GCC optimization flag makes your 64bit binary fatter and slower »
Created at: 20.07.2010 15:59, source: time to bleed by Joe Damato, tagged: debugging linux systems testing x86

If you enjoy this article, subscribe (via RSS or e-mail) and follow me on twitter.
The intention of this post is to highlight a subtle GCC optimization bug that leads to slower and larger code being generated than would have been generated without the optimization flag.
UPDATED: Graphs are now 0 based on the y axis. Links in the tidbits section (below conclusion) for my ugly test harness and terminal session of the build of the test case in the bug report, objdump, and corresponding system information.
Hold the #gccfail tweets, son.
Everyone fucks up. The point of this post is not to rag on GCC. If writing a C compiler was easy then every asshole with a keyboard would write one for fun.

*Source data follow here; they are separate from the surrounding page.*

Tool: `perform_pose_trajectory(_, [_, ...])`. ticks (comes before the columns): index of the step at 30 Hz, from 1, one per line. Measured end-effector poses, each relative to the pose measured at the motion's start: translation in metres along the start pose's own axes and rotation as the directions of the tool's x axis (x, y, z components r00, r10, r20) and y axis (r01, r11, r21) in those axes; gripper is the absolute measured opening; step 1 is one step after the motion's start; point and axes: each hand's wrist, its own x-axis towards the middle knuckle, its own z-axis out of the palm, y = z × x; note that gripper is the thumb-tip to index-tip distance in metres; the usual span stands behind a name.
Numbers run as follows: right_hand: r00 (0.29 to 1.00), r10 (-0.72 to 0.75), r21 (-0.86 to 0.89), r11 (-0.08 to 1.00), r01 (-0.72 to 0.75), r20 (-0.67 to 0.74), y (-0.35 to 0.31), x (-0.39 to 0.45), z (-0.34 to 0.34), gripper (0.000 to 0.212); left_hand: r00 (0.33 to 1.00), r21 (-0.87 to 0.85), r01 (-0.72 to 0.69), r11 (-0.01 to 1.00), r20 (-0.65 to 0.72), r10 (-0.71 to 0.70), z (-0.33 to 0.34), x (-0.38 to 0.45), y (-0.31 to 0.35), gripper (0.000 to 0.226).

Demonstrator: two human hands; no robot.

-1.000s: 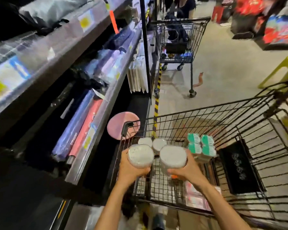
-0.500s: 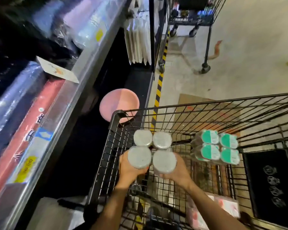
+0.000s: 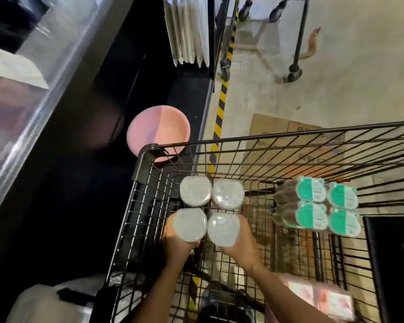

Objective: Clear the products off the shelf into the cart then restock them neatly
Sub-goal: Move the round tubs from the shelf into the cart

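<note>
Two bare forearms rise from the lower edge of the frame, no sleeve on either as far as shown; the left hand [image 3: 178, 247] and right hand [image 3: 239, 249] are ungloved; no ring or watch shows.

Concrete floor [image 3: 336, 66] w/ yellow-black hazard tape [image 3: 221, 108], flattened cardboard [image 3: 296, 145], dim lighting.

Head camera looks steeply down, close above the cart [image 3: 289, 138].
</note>
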Motion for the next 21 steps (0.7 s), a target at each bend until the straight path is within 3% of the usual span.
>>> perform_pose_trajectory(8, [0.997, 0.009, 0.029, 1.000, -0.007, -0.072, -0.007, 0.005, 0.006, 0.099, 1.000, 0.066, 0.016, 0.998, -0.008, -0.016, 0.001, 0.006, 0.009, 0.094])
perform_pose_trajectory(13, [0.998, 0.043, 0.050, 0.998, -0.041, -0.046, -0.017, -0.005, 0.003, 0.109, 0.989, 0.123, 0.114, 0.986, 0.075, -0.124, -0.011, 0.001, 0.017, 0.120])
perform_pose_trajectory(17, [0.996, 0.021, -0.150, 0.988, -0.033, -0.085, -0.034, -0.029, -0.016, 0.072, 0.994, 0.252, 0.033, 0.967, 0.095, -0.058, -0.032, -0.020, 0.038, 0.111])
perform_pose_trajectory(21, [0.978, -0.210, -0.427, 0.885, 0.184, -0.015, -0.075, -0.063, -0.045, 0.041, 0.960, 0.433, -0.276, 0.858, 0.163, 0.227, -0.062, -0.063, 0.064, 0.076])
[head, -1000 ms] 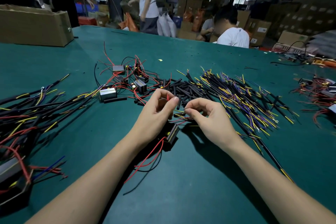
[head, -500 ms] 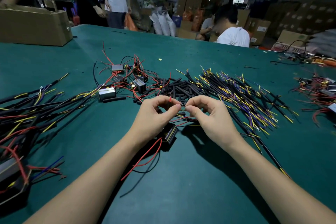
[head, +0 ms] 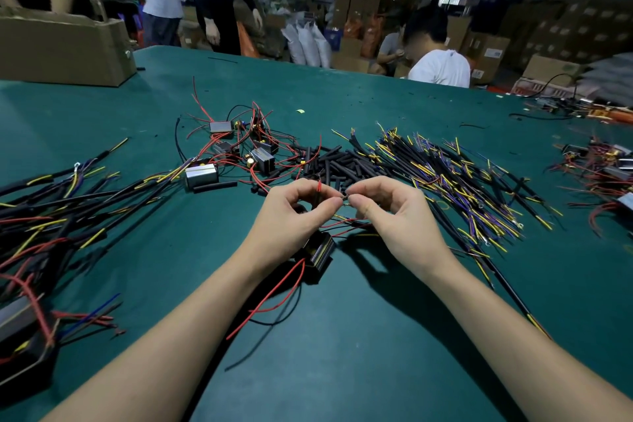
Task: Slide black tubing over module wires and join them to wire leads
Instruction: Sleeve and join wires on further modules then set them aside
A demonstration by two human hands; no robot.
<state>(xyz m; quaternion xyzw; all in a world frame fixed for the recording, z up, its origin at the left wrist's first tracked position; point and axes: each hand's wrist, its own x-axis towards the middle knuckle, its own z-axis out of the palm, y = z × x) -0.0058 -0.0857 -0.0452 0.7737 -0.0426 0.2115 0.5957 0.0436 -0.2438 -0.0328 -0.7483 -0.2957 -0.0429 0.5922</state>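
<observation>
- The small black module lies on the green desk under both wrists.
- Left hand pinches a red wire; right hand pinches a lead end against it.
- Likely joining; next, twist them tight.
- Black tubing lies piled beyond.

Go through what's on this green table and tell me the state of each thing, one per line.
Left hand: pinching a red wire.
Right hand: pinching a wire end, fingertips meeting the left's.
Black module: lying under the hands.
Short black tubing pieces: loose pile.
Cardboard box: open.
</observation>
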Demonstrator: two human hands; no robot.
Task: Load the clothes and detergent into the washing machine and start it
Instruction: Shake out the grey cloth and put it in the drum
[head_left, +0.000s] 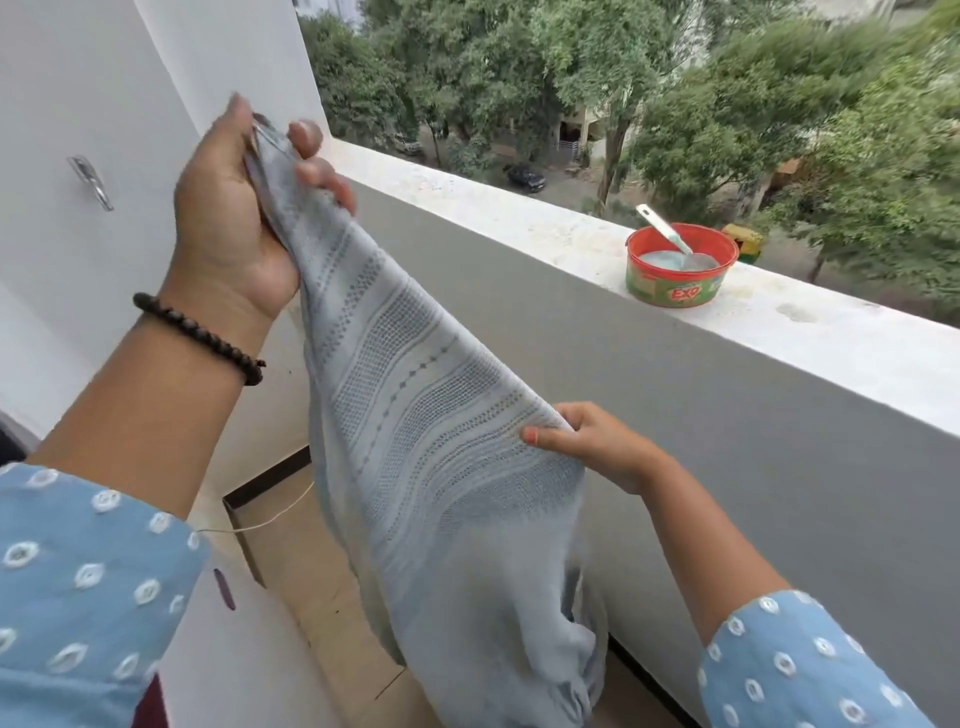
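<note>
A pale grey patterned cloth (415, 441) hangs stretched between two hands on a balcony, its lower folds drooping toward the tiled floor (322, 587). The left hand (234, 218), raised high beside the white wall (78, 78), grips one bunched end with curled fingers; a beaded bracelet (200, 338) circles that wrist. The right hand (592, 441), lower and nearer the parapet (727, 415), pinches the cloth's edge between thumb and fingers. On the parapet's white ledge, well apart from the cloth, stands a red-rimmed tub (680, 265) with a scoop (667, 228) resting in it, seemingly the detergent. No washing machine is clearly in view. The work appears to be at the gathering stage: the next move likely calls for carrying the cloth to the drum, then fetching the tub.
</note>
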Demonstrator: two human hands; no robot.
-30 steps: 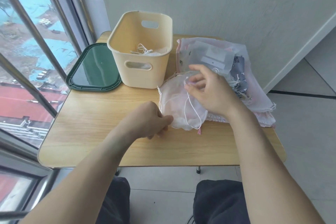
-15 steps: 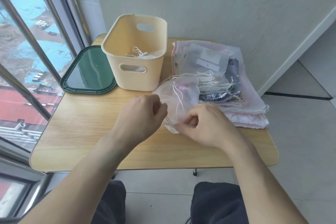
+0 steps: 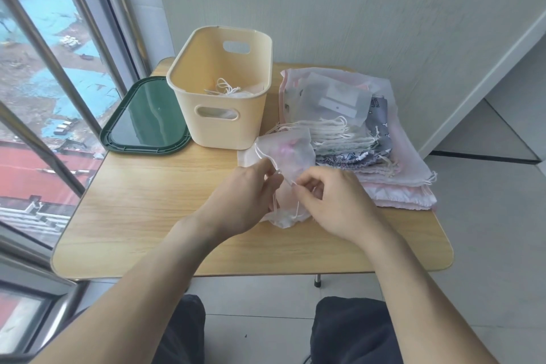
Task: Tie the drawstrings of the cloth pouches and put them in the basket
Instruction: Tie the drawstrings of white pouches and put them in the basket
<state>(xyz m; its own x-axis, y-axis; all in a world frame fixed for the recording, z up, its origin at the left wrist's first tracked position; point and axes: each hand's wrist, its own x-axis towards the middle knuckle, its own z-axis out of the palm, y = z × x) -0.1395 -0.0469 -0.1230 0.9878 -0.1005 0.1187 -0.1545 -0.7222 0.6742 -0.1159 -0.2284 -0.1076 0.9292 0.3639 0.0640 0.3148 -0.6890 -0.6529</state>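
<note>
You've got the sheer pink pouch (image 3: 288,156) off the stack and lying on the table (image 3: 147,216) in front of you, just below the basket (image 3: 233,127), likely so both hands can work the cord close in. Your left hand (image 3: 242,201) pinches one run of the white drawstring (image 3: 276,201) at the pouch's left edge; your right hand (image 3: 336,204) pinches the other run just beside it, fingers curled. Looks like knot setup, not yet tied. The fabric is thin, translucent and limp, so it'll bunch under tension; the cord is fine and slippery-looking, so expect the knot to need a firm pull. The basket is rigid cream plastic with handle cutouts, and holds at least one pouch with white strings. The remaining pouches (image 3: 354,139) sit stacked to its right, cord ends fanned out. A dark green lid (image 3: 147,118) lies flat to the basket's left.
</note>
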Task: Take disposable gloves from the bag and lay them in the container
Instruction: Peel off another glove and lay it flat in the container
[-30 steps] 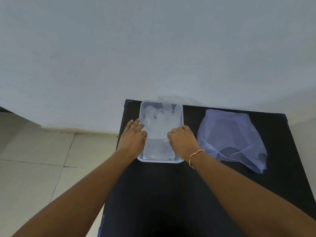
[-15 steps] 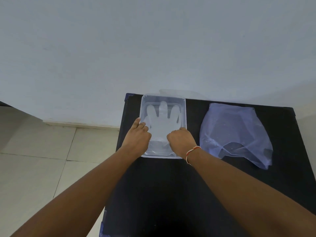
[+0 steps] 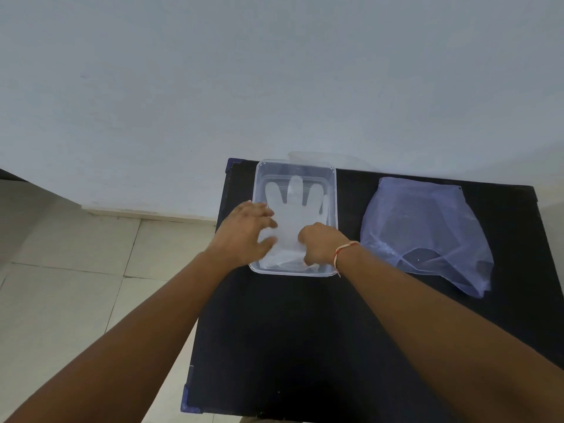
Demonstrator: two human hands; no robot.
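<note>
A pale wall (image 3: pixel 274 87) is filling the upper half of the view, and a tiled floor (image 3: pixel 76 270) is showing at lower left. Against the wall a black table (image 3: pixel 290 346) is standing, carrying everything else.

On the table's right part a translucent bluish plastic bag (image 3: pixel 427 227) is lying flat and crumpled, its open mouth facing the near side; what it is holding cannot be told.

Well apart from the bag, at the table's far left corner, a clear rectangular plastic container (image 3: pixel 332 190) is sitting with its long side running away from the person. Inside it a clear disposable glove (image 3: pixel 293 215) is lying flat, its fingers pointing toward the wall and its cuff toward the near rim.

The left hand (image 3: pixel 247 230) is reaching over the container's left rim, fingers spread wide and blurred, resting on or just above the glove's left edge; it is gripping nothing that can be seen. The right hand (image 3: pixel 317 244) is curling loosely, fingertips pressing down on the glove's cuff area near the container's near right corner. A red and white thread bracelet (image 3: pixel 343 251) is circling the right wrist.
</note>
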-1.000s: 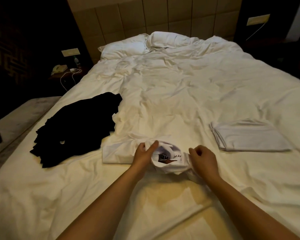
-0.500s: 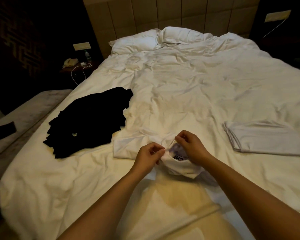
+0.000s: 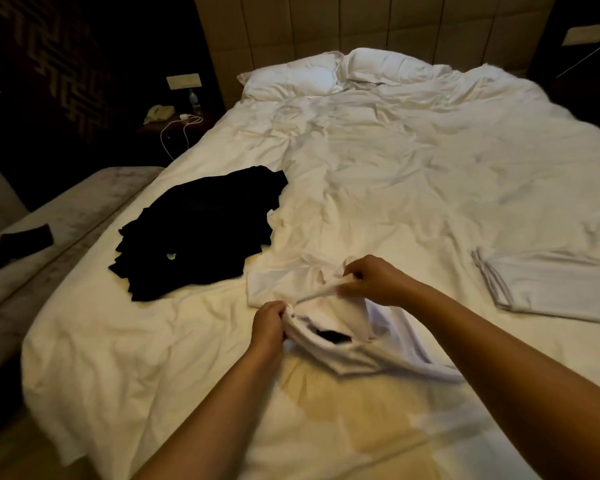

WARNING: THERE IS MATH, SCIENCE, AND GRAPHS BELOW.
Watch yourself.
The original bug report for -fomit-frame-pointer.
I stumbled across a bug report for GCC that was very interesting. It points out a very subtle bug that occurs when the -fomit-frame-pointer flag is passed to GCC. The bug report is for 32bit code, however after some testing I found that this bug also rears its head in 64bit code.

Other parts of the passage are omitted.